Scan the entries and copy each line where the word "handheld" is present.
[[ LISTED RECORDS open ]]
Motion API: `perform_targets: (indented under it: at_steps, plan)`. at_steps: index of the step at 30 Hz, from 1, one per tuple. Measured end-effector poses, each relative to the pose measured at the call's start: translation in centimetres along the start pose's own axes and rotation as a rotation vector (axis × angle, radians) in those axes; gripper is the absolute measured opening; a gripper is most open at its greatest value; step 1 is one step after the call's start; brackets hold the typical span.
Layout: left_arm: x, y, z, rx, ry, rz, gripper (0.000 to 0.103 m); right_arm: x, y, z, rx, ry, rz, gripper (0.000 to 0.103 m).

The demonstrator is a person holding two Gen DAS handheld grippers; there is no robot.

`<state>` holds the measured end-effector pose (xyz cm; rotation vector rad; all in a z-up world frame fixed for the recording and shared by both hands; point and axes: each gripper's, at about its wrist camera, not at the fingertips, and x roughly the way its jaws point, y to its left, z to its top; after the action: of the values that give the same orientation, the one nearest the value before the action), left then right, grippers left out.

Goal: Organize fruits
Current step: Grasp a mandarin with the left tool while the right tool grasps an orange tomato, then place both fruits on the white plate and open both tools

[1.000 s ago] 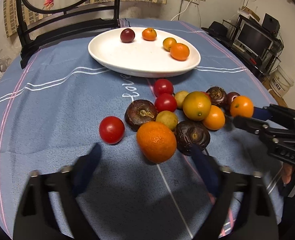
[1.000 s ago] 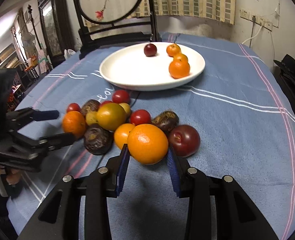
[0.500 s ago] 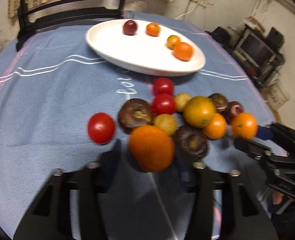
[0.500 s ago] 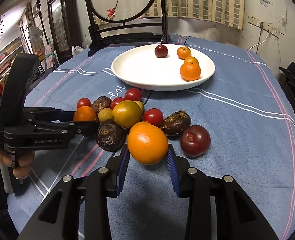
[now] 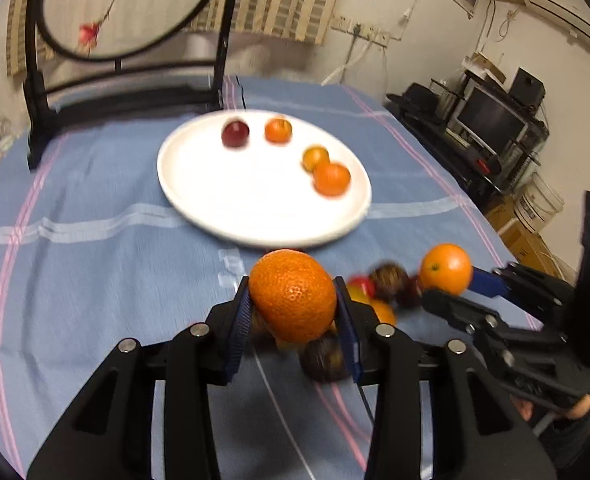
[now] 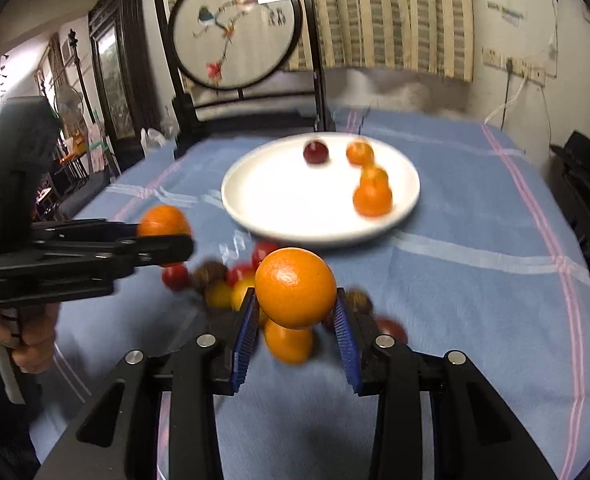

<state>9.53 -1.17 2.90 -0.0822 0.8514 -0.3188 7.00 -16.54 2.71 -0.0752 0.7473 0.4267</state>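
My left gripper is shut on a rough-skinned orange tangerine and holds it above the table. My right gripper is shut on a smooth orange, also lifted; it shows in the left wrist view too. The white plate lies ahead with a dark red plum and three small orange fruits on it. A blurred pile of tomatoes, dark fruits and yellow fruits lies on the blue cloth under both grippers.
A black wooden stand with a round embroidered screen stands at the table's far edge. A TV desk and buckets are off the right side. The blue tablecloth stretches left of the pile.
My left gripper has closed on the tangerine and lifted it. My right gripper has lifted its orange off the table. Both views have tilted up toward the plate.
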Motion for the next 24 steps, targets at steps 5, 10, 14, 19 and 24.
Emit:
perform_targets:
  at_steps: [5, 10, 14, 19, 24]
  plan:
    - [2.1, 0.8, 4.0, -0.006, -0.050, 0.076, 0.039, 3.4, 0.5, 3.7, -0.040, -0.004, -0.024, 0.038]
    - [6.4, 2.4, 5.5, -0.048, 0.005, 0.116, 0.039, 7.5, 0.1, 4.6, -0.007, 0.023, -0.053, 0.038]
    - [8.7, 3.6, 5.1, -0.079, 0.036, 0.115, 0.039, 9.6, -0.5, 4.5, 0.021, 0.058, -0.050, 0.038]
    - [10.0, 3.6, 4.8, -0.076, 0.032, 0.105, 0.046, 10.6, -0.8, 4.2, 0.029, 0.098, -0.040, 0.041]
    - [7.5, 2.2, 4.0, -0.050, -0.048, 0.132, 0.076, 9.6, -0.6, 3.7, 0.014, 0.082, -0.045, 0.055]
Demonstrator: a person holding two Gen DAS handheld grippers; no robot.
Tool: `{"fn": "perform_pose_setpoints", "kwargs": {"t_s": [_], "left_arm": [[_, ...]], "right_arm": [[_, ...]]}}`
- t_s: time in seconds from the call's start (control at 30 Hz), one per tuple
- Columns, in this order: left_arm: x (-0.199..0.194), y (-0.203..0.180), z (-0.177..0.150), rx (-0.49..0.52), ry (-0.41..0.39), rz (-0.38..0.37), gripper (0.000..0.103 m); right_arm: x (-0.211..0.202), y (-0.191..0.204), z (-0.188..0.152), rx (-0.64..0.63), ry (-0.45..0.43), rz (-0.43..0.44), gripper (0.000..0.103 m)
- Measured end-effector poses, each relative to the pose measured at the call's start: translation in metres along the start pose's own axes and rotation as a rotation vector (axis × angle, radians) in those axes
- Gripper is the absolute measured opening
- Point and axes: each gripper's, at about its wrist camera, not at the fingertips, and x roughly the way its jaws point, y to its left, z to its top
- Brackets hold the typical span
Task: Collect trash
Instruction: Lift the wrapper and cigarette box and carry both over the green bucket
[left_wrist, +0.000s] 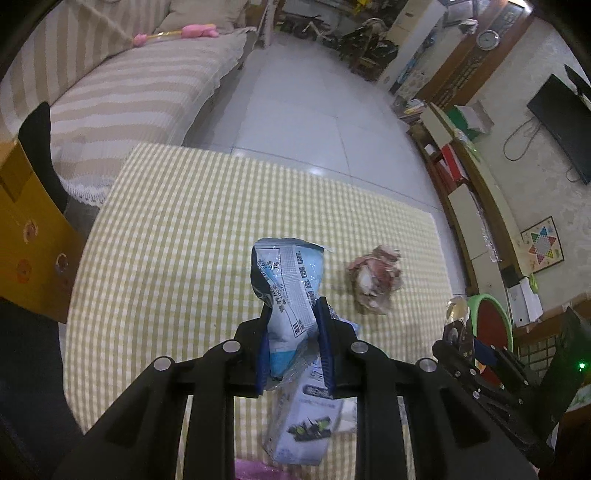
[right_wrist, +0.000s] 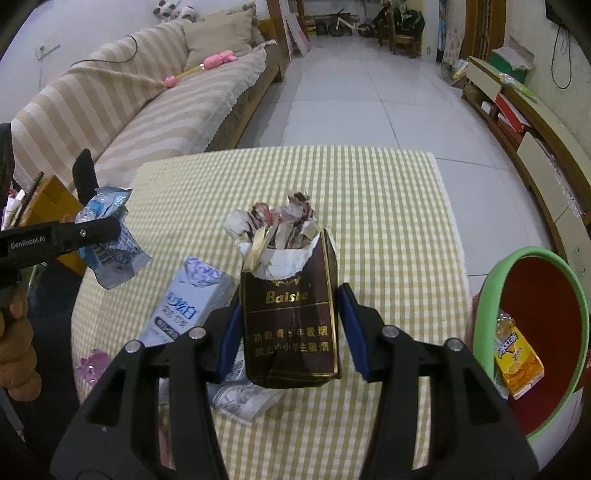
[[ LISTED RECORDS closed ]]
ANSWER FOR THIS EXERCISE:
The demonstrator is a person holding two Gen DAS handheld grippers; there is no robot.
Demonstrator: a person holding two Gen DAS handheld grippers; no robot.

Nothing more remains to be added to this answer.